◆ **Task details**
Write out each entry once more so that it matches the original exactly.

◆ **Records**
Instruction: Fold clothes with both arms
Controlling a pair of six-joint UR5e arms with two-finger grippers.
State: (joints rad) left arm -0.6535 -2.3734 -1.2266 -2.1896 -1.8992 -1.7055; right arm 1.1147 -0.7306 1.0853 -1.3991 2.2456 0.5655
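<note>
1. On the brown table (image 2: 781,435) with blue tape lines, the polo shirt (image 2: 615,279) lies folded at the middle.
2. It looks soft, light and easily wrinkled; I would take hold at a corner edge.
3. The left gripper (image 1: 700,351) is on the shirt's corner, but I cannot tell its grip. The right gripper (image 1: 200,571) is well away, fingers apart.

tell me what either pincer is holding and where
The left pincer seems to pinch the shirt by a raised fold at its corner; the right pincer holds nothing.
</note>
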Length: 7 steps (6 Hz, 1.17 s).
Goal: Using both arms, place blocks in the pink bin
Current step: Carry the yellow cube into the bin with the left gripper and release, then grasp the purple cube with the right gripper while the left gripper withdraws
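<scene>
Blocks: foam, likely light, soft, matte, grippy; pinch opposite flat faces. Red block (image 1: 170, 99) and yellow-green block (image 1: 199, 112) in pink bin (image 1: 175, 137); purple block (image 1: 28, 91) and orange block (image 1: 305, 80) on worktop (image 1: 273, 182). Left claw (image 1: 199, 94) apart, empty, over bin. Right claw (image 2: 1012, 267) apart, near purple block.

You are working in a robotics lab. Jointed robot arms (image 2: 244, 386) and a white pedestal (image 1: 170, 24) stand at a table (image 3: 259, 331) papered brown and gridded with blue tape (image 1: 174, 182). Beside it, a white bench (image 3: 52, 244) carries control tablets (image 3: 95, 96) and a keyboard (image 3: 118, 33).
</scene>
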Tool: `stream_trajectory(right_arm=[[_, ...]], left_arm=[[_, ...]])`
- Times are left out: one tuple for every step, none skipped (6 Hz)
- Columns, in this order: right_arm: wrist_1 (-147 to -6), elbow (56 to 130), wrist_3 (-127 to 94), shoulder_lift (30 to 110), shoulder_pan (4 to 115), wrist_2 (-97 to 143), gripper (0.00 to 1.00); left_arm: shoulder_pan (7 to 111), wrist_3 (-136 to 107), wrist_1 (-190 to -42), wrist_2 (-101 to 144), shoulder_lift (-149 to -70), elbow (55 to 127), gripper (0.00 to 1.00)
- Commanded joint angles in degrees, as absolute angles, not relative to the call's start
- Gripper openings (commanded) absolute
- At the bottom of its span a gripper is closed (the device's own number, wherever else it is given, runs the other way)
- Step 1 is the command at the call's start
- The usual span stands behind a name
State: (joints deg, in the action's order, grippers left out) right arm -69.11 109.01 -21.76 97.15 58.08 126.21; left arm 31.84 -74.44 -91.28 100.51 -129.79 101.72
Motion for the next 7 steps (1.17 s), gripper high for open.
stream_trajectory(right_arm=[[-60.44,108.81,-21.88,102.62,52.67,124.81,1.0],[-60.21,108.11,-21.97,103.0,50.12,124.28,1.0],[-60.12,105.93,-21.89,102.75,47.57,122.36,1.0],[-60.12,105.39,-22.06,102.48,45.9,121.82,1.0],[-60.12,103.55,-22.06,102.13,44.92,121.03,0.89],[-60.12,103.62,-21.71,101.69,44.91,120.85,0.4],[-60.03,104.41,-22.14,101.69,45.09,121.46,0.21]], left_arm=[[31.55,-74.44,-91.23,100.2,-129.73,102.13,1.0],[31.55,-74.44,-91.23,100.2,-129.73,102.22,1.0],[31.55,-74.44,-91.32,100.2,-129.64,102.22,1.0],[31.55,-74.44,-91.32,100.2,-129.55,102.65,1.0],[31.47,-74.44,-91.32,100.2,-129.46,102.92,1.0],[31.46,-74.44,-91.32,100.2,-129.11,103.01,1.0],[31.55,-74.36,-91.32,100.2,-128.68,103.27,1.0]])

◆ **Written response**
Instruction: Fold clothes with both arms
Controlling a pair of six-joint UR5e arms with two-finger grippers.
State: (joints rad) left arm -0.6535 -2.3734 -1.2266 -2.1896 -1.8992 -1.7055; right arm 1.1147 -0.7306 1.0853 -1.3991 2.2456 0.5655
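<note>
1. On the brown table (image 2: 781,435) with blue tape lines, the polo shirt (image 2: 615,279) lies folded at the middle.
2. It looks soft, light and easily wrinkled; I would take hold at a corner edge.
3. The left gripper (image 1: 700,351) is on the shirt's corner, but I cannot tell its grip. The right gripper (image 1: 200,571) is well away, fingers apart.

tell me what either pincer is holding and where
The left pincer seems to pinch the shirt by a raised fold at its corner; the right pincer holds nothing.
</note>
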Length: 7 steps (6 Hz, 1.17 s).
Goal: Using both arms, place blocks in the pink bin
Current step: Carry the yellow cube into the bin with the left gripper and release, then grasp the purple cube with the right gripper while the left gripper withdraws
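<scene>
Blocks: foam, likely light, soft, matte, grippy; pinch opposite flat faces. Red block (image 1: 170, 99) and yellow-green block (image 1: 199, 112) in pink bin (image 1: 175, 137); purple block (image 1: 28, 91) and orange block (image 1: 305, 80) on worktop (image 1: 273, 182). Left claw (image 1: 199, 94) apart, empty, over bin. Right claw (image 2: 1012, 267) apart, near purple block.

You are working in a robotics lab. Jointed robot arms (image 2: 244, 386) and a white pedestal (image 1: 170, 24) stand at a table (image 3: 259, 331) papered brown and gridded with blue tape (image 1: 174, 182). Beside it, a white bench (image 3: 52, 244) carries control tablets (image 3: 95, 96) and a keyboard (image 3: 118, 33).
</scene>
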Tool: `stream_trajectory(right_arm=[[_, ...]], left_arm=[[_, ...]])`
- Times are left out: one tuple for every step, none skipped (6 Hz)
- Columns, in this order: right_arm: wrist_1 (-147 to -6), elbow (56 to 130), wrist_3 (-127 to 94), shoulder_lift (30 to 110), shoulder_pan (4 to 115), wrist_2 (-97 to 143), gripper (0.00 to 1.00); left_arm: shoulder_pan (7 to 111), wrist_3 (-136 to 107), wrist_1 (-190 to -42), wrist_2 (-101 to 144), shoulder_lift (-149 to -70), elbow (55 to 127), gripper (0.00 to 1.00)
- Commanded joint angles in degrees, as absolute angles, not relative to the call's start
- Gripper openings (commanded) absolute
- At the bottom of its span a gripper is closed (the device's own number, wherever else it is given, runs the other way)
- Step 1 is the command at the call's start
- The usual span stands behind a name
State: (joints deg, in the action's order, grippers left out) right arm -69.11 109.01 -21.76 97.15 58.08 126.21; left arm 31.84 -74.44 -91.28 100.51 -129.79 101.72
Motion for the next 7 steps (1.17 s), gripper high for open.
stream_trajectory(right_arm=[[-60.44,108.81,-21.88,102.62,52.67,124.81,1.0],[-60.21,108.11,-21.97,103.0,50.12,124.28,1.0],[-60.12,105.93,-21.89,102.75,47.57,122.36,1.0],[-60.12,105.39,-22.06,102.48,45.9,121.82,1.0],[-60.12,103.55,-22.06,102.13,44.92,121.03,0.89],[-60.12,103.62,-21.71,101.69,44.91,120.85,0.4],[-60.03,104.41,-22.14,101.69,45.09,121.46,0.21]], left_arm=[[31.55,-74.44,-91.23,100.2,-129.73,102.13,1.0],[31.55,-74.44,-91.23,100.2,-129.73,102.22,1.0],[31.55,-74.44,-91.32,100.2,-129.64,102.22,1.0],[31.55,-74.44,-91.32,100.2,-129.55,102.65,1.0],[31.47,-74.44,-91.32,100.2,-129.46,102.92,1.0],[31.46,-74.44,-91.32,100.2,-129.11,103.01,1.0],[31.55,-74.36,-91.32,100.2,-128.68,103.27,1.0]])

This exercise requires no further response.